Linux understands CPU load
in Note with 0 comment
Linux understands CPU load
in Note with 0 comment

It is inevitable to encounter Linux performance problems in work, but I don't know how to start, so this article will help us understand Linux performance problems and help us better solve them.

Load average

Those familiar with Linux know that using top uptime The command can view the load average indicator.

 uptime 16:22:29 up 3 days, 19:14,  1 user,   load average: 0.08, 0.03, 0.05

Use man uptime to view the load average explanation:

System load averages is the average number of processes that are either in a runnable or uninterruptable state. A process in a runnable state is either using the CPU or waiting to use the CPU. A process in uninterruptable state is waiting for some I/O access, eg waiting for disk. The averages are taken over the three time intervals. Load averages are not normalized for the number of CPUs in a system, so a load average of 1 means a single CPU system is loaded all the time while on a 4 CPU system it means it was idle 75% of the time.

Understand the key points. Average load means that in unit time Operational status And Non interruptible state The average number of processes for Average number of active processes It is worth noting that, It is not directly related to CPU utilization

Use the command ps aux to view the process status stat, as noted in this article:

Why can't the D state be interrupted? For example, the system calls the I/O response of the hardware device. To ensure data consistency, the disk device cannot be interrupted by other processes or interrupts before returning data. If it is interrupted, it is easy to cause inconsistency between the disk data and the process data. Therefore, the non interruptible (D) state is a protection mechanism of the system for processes and hardware devices.

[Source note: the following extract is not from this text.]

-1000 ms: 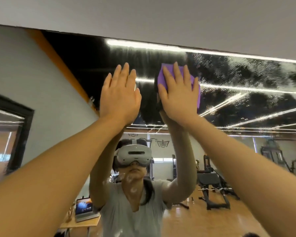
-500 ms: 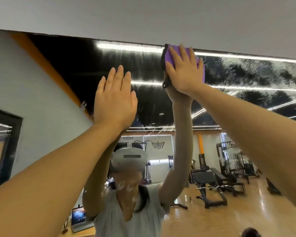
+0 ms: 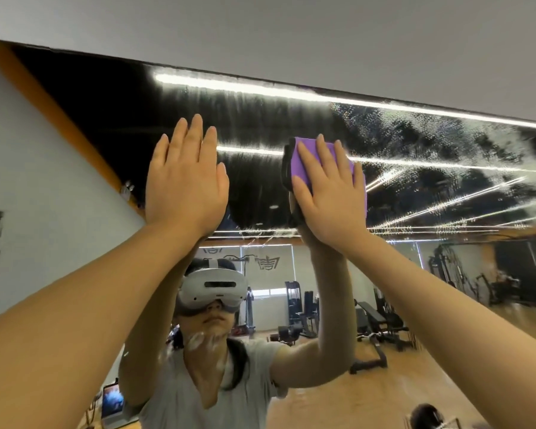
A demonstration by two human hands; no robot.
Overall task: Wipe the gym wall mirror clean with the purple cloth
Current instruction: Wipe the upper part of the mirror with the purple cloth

Average number of active processes Strictly speaking, it is the exponential decay average of the number of active processes (the decline speed of a quantity is proportional to its value). Generally, it is understood as Number of active processes per unit time OK.

CPU utilization

From the CPU point of view, Load average only reflects the number of processes that occupy CPU per unit time, but CPU utilization is not directly related to the number of processes. We can use the command top vmstat Check the CPU utilization. There are the following indicators:

 top ... %Cpu(s):  0.2 us,  0.1 sy,  0.0 ni, 99.6 id,  0.0 wa,  0.0 hi,  0.0 si,  0.0 st ...

How to use LA and CU

LA is load average, that is, the average number of active processes, CU is CPU use, that is, CPU utilization

Generally speaking, If the load average is less than the number of CPUs, the machine performance meets the service requirements, and it doesn't matter if it exceeds some, Load average does not directly represent CPU utilization. It may be that IO blocks a lot. When the load average is higher than 70% of the number of CPUs, it may cause the process response to slow down, thus affecting the normal function of the service.

From historical data

Generally speaking, top uptime The indicators of load average at three time points are: 1 minute, 5 minutes, and 15 minutes. This reflects the recent state change trend of the system. In the actual production environment, we need to make long-term monitoring records. If there is an abnormal value change, such as the average load is twice that of the CPU, you need to analyze and investigate the problem.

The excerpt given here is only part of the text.